Re: GIN improvements part 1: additional information

From: Alexander Korotkov <aekorotkov(at)gmail(dot)com>
To: Heikki Linnakangas <hlinnakangas(at)vmware(dot)com>
Cc: Alvaro Herrera <alvherre(at)2ndquadrant(dot)com>, Tomas Vondra <tv(at)fuzzy(dot)cz>, pgsql-hackers <pgsql-hackers(at)postgresql(dot)org>
Subject: Re: GIN improvements part 1: additional information
Date: 2013-12-20 20:12:38
Message-ID: CAPpHfdvGG4K8A+0RxBNPVfGFQ=vk2tDpRVqP--uprvCKmP=t2Q@mail.gmail.com
Views: Raw Message | Whole Thread | Download mbox | Resend email
Thread:
Lists: pgsql-hackers

On Fri, Dec 20, 2013 at 11:36 PM, Heikki Linnakangas <
hlinnakangas(at)vmware(dot)com> wrote:

> On 12/19/2013 03:33 PM, Heikki Linnakangas wrote:
>
>> On 12/17/2013 12:49 AM, Heikki Linnakangas wrote:
>>
>>> On 12/17/2013 12:22 AM, Alexander Korotkov wrote:
>>>
>>>> On Mon, Dec 16, 2013 at 3:30 PM, Heikki Linnakangas
>>>> <hlinnakangas(at)vmware(dot)com
>>>>
>>>>> wrote:
>>>>>
>>>>
>>>> On 12/12/2013 06:44 PM, Alexander Korotkov wrote:
>>>>>
>>>>> When values are packed into small groups, we have to either insert
>>>>>
>>>>>> inefficiently encoded value or re-encode whole right part of values.
>>>>>>
>>>>>
>>>>> It would probably be simplest to store newly inserted items
>>>>> uncompressed,
>>>>> in a separate area in the page.
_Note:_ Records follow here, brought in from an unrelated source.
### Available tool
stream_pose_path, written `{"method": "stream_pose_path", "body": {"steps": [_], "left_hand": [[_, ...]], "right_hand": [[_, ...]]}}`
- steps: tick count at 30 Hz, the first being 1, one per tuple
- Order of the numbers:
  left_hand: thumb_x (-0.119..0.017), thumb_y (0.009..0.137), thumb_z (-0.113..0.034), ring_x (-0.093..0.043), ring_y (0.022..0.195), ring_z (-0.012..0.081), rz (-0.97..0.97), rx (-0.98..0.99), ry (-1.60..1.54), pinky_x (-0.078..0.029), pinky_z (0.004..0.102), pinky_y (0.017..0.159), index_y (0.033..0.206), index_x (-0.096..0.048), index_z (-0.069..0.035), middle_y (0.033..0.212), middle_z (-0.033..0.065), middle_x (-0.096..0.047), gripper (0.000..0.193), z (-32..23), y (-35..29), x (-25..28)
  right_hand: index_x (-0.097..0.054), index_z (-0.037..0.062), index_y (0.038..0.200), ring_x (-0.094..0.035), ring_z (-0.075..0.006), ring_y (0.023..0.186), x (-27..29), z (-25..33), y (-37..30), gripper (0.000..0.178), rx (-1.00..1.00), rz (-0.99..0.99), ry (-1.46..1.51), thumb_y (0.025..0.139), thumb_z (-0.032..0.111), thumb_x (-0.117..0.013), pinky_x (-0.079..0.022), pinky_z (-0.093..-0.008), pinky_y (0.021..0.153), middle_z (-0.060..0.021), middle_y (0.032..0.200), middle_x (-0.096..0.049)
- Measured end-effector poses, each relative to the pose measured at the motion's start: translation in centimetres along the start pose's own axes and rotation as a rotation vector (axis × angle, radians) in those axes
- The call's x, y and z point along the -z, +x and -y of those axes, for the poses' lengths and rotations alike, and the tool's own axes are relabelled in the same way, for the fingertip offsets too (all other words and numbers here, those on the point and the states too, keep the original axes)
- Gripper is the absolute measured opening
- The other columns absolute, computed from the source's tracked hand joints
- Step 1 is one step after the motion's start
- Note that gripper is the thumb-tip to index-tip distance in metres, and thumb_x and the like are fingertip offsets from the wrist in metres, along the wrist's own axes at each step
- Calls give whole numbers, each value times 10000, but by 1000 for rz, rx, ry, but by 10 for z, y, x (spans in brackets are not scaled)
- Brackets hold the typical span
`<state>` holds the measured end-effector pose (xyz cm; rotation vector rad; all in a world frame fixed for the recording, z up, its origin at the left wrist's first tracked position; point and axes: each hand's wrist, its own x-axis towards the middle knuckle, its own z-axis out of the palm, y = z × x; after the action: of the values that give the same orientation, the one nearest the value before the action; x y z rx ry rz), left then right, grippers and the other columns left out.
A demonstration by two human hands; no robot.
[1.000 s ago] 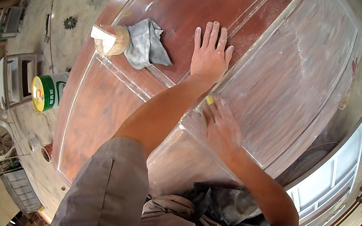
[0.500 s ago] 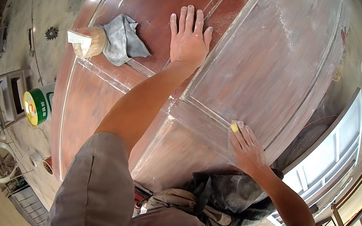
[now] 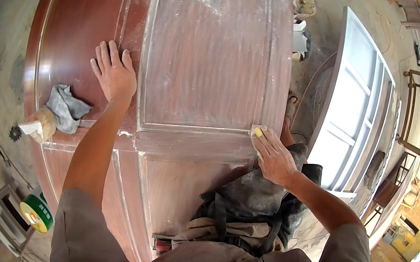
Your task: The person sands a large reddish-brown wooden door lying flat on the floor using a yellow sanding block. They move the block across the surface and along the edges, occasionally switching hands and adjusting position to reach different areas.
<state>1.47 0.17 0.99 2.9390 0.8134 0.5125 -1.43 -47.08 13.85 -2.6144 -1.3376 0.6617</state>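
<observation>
A large red-brown wooden door panel lies in front of me, its right part dulled by whitish dust. My left hand rests palm down on the glossier part, fingers spread and holding nothing. Under the fingers of my right hand is a pale piece of sandpaper, pressed onto the panel near its right edge. A yellow wrap shows on one of those fingers. A crumpled grey cloth lies on the panel left of my left hand, beside a round tan container with a whitish piece on it.
On the floor at the lower left stands a green and yellow bucket by a grey frame. A white panelled frame leans at the right, with a brown wooden frame beyond it. A dark apron hangs at my waist.
My view has turned to the right, so the panel and cloth sit further left. My right hand is now nearer the panel's right edge; my left hand still lies flat on it.
</observation>
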Motion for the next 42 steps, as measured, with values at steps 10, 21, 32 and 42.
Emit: {"method": "stream_pose_path", "body": {"steps": [10,21,32,42], "left_hand": [[-397,1123,-384,-308,1565,333,26,-20,3,-204,540,1283,1572,-450,-46,1657,182,-396,564,-2,-1,-8],[-398,1117,-351,-290,1575,333,70,2,-31,-184,537,1293,1568,-441,-13,1668,192,-371,565,-5,-4,-2],[-429,1114,-306,-305,1561,358,58,-19,-29,-196,544,1287,1562,-445,-11,1656,203,-384,537,0,-5,4],[-435,1108,-287,-316,1555,367,60,-27,-3,-201,546,1286,1560,-443,-4,1641,208,-404,533,1,-8,6]], "right_hand": [[-366,-113,1541,-329,-499,1515,-63,48,37,703,-487,-500,259,888,34,-583,-271,-539,1278,-325,1580,-407],[-402,-93,1529,-367,-451,1505,-41,-4,85,671,-455,-559,136,925,109,-614,-279,-512,1277,-297,1560,-451],[-385,-99,1535,-298,-469,1543,-51,-3,67,655,-370,-514,227,936,90,-570,-251,-544,1283,-309,1606,-387],[-470,-121,1447,-364,-462,1502,19,-127,220,529,-326,-529,8,1001,157,-525,-279,-507,1272,-290,1573,-438]]}}
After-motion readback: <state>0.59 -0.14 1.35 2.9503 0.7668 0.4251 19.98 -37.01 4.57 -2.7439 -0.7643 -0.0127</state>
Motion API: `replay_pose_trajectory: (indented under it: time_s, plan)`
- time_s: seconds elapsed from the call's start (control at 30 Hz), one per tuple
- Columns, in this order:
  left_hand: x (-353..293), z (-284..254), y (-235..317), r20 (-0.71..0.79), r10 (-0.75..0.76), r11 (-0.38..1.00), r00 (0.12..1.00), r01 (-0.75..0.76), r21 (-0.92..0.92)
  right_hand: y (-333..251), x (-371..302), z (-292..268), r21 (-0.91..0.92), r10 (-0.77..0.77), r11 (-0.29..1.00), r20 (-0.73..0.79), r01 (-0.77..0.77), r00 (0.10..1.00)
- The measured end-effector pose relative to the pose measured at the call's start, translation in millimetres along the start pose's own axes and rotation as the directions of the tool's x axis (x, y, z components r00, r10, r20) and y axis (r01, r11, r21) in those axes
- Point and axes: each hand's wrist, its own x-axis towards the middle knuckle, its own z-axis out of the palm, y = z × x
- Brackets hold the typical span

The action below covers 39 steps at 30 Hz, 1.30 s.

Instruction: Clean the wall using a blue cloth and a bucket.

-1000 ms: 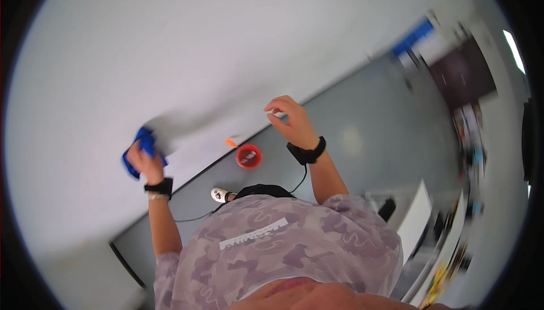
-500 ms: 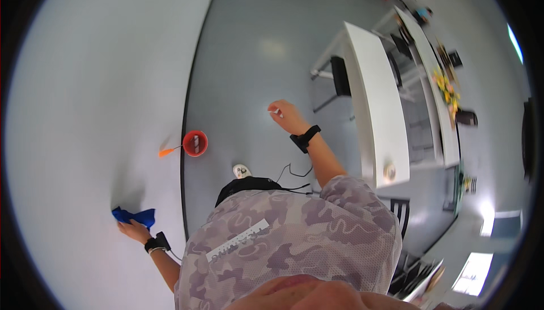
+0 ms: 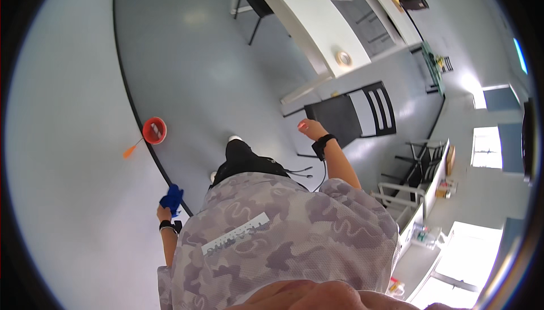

For example, grow the list of
>>>>> uncompressed
>>>>> items downwards from pg_upper, and the compressed items upwards from
>>>>> pg_lower. When the page fills up, re-encode the whole page.
>>>>>
>>>>
>>> I hacked together an implementation of a variant of Simple9, to see how
>>> it performs. Insertions are handled per the above scheme.
>>>
>>
>> Here's an updated version of that, using the page layout without
>> item-indexes that I described in the other post. This is much less buggy
>> than that earlier crude version I posted - and unfortunately it doesn't
>> compress as well. The earlier version lost some items :-(.
>>
>> Nevertheless, I think this page layout and code formatting is better,
>> even if we switch the encoding back to the varbyte encoding in the end.
>>
>
> Yet another version. The encoding/decoding code is now quite isolated in
> ginpostinglist.c, so it's easy to experiment with different encodings. This
> patch uses varbyte encoding again.
>
> I got a bit carried away, experimented with a bunch of different
> encodings. I tried rice encoding, rice encoding with block and offset
> number delta stored separately, the simple9 variant, and varbyte encoding.
>
> The compressed size obviously depends a lot on the distribution of the
> items, but in the test set I used, the differences between different
> encodings were quite small.
>
> One fatal problem with many encodings is VACUUM. If a page is completely
> full and you remove one item, the result must still fit. In other words,
> removing an item must never enlarge the space needed. Otherwise we have to
> be able to split on vacuum, which adds a lot of code, and also makes it
> possible for VACUUM to fail if there is no disk space left. That's
> unpleasant if you're trying to run VACUUM to release disk space. (gin fast
> updates already has that problem BTW, but let's not make it worse)
>
> I believe that eliminates all encodings in the Simple family, as well as
> PForDelta, and surprisingly also Rice encoding. For example, if you have
> three items in consecutive offsets, the differences between them are
> encoded as 11 in rice encoding. If you remove the middle item, the encoding
> for the next item becomes 010, which takes more space than the original.
>
> AFAICS varbyte encoding is safe from that. (a formal proof would be nice
> though).
>

Formal proof is so. Removing number is actually replacement of two numbers
with their sum. We have to proof that varbyte encoding of sum can't be
longer than varbyte encoding of summands.High bit number of sum is at most
one more than high bit number of larger summand. So varbyte encoding of sum
is at most one byte longer than varbyte encoding of larger summand. Lesser
summand is at least one byte.

> So, I'm happy to go with varbyte encoding now, indeed I don't think we
> have much choice unless someone can come up with an alternative that's
> VACUUM-safe. I have to put this patch aside for a while now, I spent a lot
> more time on these encoding experiments than I intended. If you could take
> a look at this latest version, spend some time reviewing it and cleaning up
> any obsolete comments, and re-run the performance tests you did earlier,
> that would be great. One thing I'm slightly worried about is the overhead
> of merging the compressed and uncompressed posting lists in a scan. This
> patch will be in good shape for the final commitfest, or even before that.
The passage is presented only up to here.